System.out.println("Found a cancelled future. Will remove it.");
iterator.remove();
}
}
if (!atLeast1FutureIsDone) {
System.out.println("At least 1 future was not done. Current noChangeCount:" + noChangeCount);
noChangeCount++;
} else {
// reset noChangeCount
noChangeCount = 0;
}
futuresAreReady = allFuturesAreDone;
// log the current state of responses, errors and remaining futures
System.out.println("Size of responses :" + responses.size() + "; Size of futures:" + futures.size() + " Errors:" + errorCount);
if (noChangeCount >= maximumNoChangeCount) {
System.out.println("Breaking while loop becauce no new future finished in the last " + maximumNoChangeCount + " iterations");
break;
}
// check every second
try {
Thread.sleep(1000);
} catch (InterruptedException e) {
e.printStackTrace();
}
}
for (Long responsetime : responses) {
// analyze responsetimes or whatever
}
// clean up
// .shutdown() made even more problems than shutdownNow()
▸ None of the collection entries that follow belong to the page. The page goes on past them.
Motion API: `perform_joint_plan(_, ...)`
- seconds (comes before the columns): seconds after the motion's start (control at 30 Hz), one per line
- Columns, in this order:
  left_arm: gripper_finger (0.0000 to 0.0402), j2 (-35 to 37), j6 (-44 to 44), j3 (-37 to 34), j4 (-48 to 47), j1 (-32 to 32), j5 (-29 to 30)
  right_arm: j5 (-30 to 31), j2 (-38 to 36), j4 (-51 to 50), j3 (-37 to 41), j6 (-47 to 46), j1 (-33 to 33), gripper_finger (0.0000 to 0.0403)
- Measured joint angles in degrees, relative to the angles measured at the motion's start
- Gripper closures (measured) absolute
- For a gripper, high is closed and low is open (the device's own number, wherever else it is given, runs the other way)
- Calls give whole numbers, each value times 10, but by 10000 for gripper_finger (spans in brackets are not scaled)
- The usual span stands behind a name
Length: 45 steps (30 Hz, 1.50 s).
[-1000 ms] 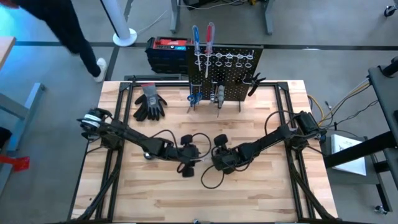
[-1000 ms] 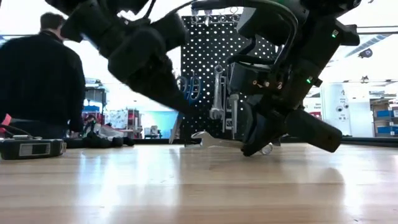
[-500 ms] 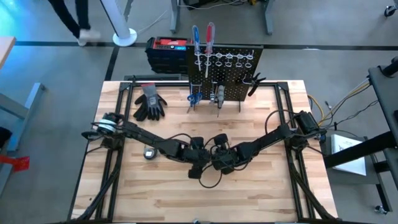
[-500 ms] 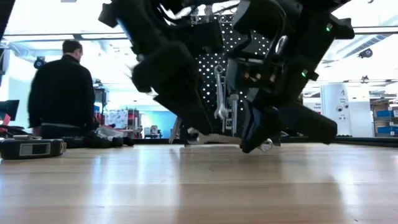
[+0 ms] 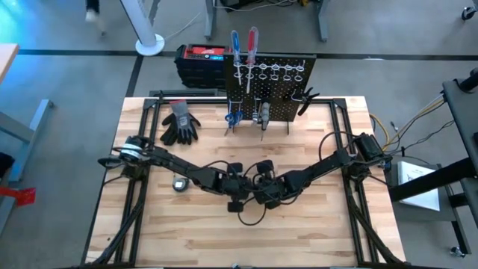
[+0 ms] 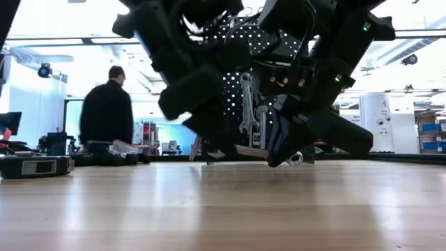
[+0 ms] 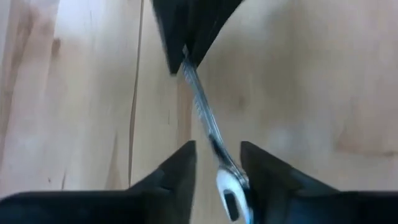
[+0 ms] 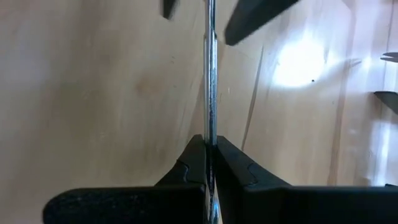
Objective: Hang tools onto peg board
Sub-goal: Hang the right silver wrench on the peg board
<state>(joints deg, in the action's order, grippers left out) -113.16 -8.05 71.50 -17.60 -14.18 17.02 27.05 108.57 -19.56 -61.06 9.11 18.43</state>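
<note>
Wooden table (image 5: 149, 239) from above: both grippers met mid-table, the peg board (image 5: 270, 90) standing well behind them with tools hung on it. The right wrist view showed the right gripper (image 8: 210, 163) clamped on a silver wrench (image 8: 210, 81). The left wrist view showed the left gripper (image 7: 217, 163) with fingers apart, straddling the wrench's other end.

Lighting even overhead; low view strongly backlit.
Arms silhouette against bright room; glare patch on table (image 8: 305, 59); wrench (image 7: 208, 127) motion-blurred, fingers (image 7: 174, 177) soft.
</note>
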Motion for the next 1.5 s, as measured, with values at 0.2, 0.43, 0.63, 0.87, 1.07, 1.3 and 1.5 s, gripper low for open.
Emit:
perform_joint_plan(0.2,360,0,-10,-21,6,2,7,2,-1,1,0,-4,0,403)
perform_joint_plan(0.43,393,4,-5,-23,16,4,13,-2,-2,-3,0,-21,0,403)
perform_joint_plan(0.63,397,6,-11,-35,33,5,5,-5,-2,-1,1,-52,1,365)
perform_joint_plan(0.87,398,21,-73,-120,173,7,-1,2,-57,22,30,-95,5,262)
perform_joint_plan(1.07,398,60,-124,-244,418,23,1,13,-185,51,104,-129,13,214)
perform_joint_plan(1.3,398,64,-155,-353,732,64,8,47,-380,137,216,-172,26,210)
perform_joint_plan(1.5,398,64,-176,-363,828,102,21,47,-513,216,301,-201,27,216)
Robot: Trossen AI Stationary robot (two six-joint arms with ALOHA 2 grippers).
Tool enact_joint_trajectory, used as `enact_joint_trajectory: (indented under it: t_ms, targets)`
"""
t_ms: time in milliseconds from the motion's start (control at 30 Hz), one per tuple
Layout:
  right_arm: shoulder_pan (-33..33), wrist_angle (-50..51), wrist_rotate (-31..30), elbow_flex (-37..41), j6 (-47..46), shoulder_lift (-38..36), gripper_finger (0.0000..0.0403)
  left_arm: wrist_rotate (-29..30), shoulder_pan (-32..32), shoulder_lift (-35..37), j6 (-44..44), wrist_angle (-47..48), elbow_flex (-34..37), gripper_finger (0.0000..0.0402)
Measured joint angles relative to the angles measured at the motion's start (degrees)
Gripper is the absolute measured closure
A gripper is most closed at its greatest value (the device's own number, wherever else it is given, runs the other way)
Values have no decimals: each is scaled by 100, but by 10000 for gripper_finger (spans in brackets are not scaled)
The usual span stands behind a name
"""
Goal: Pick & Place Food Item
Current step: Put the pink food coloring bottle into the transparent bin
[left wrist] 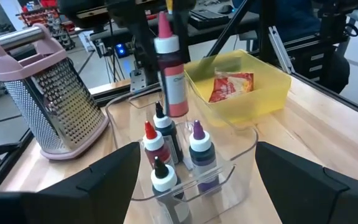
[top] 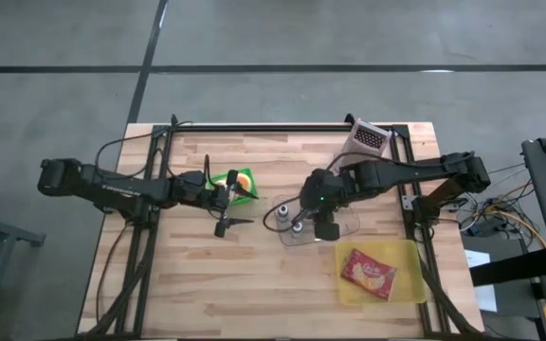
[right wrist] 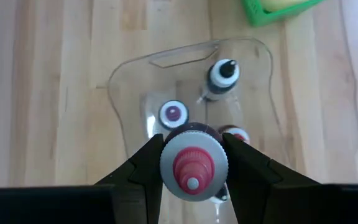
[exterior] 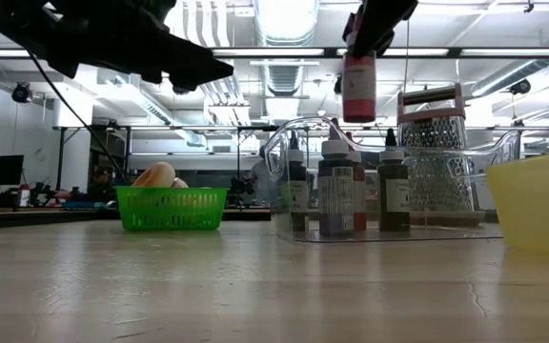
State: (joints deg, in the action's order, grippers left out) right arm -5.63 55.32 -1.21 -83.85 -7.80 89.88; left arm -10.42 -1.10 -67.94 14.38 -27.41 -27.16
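A red bottle (exterior: 358,88) with a white cap and red nozzle hangs above a clear tray (top: 349,225), with my right gripper (right wrist: 193,142) shut on its top. Several small dropper bottles (left wrist: 199,149) stand upright in the tray. My left gripper (left wrist: 194,186) stands open at the table's middle left, beside a green basket (top: 238,182) that holds a yellow-orange food piece; nothing is between its fingers. It points across the table at the tray. My right gripper pinches the bottle at its white cap (right wrist: 193,167) between its two fingers, one on either side. The fingers come from above, slanting down. The bottle hangs upright below them, its base (left wrist: 178,111) lifted clear of the tray and the other bottles.
A yellow bin (top: 415,284) with a red snack packet (top: 368,273) sits at the near right. A pink-handled metal grater (top: 369,138) stands at the far right, behind the tray. Bare wood lies between basket and tray and along the near edge.
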Motion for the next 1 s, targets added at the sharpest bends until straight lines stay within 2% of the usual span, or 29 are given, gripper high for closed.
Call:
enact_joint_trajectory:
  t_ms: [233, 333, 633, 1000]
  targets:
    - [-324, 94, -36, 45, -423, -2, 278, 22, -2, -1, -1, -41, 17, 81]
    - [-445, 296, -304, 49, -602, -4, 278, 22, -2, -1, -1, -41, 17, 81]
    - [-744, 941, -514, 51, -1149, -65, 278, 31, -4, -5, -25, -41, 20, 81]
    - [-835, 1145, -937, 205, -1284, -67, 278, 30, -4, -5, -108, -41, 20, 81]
scheduledExecutorService.shutdownNow();
System.out.println("Executors have been shutdown - Main Method finished. Will exit System.");
System.out.flush();
System.exit(0);
}
private static class UriCallable implements Callable<Long> {
private HttpUriRequest request;
private HttpClient client;
public UriCallable(HttpUriRequest request, HttpClient client) {
super();
this.request = request;
this.client = client;
}
public Long call() throws Exception {
Long start = System.currentTimeMillis();
HttpResponse httpResponse = client.execute(request);
Long end = System.currentTimeMillis();
return end - start;
}
}
}
Never do this in a loop:
} catch (InterruptedException e) {
e.printStackTrace();
}
It might cause problems on shutdown.
Also, most of your code could be replaced by a single call to ExecutorService.invokeAll(), so try that and see if you have more luck.
Lastly, when you don't know what your Java application is doing, run jconsole, attach to the application, and look at the thread stacks to see what code is currently in progress.